[Collected data]

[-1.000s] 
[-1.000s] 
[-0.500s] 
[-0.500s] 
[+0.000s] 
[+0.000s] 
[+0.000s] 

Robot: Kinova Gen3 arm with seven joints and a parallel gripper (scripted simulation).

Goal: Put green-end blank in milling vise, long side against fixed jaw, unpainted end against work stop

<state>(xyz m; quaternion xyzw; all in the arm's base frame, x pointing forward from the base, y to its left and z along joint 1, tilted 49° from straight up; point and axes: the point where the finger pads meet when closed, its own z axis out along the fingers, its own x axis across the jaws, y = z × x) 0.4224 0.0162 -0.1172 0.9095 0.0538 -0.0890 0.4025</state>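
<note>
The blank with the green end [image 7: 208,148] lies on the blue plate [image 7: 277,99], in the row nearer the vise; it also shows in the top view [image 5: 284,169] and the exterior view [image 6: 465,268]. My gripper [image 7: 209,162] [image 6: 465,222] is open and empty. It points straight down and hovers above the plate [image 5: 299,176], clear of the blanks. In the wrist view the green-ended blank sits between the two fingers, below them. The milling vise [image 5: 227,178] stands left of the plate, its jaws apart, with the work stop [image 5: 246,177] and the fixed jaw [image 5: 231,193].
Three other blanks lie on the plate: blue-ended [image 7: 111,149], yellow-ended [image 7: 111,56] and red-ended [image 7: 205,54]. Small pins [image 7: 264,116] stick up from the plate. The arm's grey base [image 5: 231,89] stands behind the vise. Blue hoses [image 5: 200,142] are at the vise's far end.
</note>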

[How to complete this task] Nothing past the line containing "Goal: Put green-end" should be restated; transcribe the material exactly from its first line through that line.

[Exercise solution]
[-1.000s] 
[-1.000s] 
[-0.500s] 
[-0.500s] 
[+0.000s] 
[+0.000s] 
[+0.000s] 

Robot: Kinova Gen3 arm with seven joints and a parallel gripper (scripted simulation).

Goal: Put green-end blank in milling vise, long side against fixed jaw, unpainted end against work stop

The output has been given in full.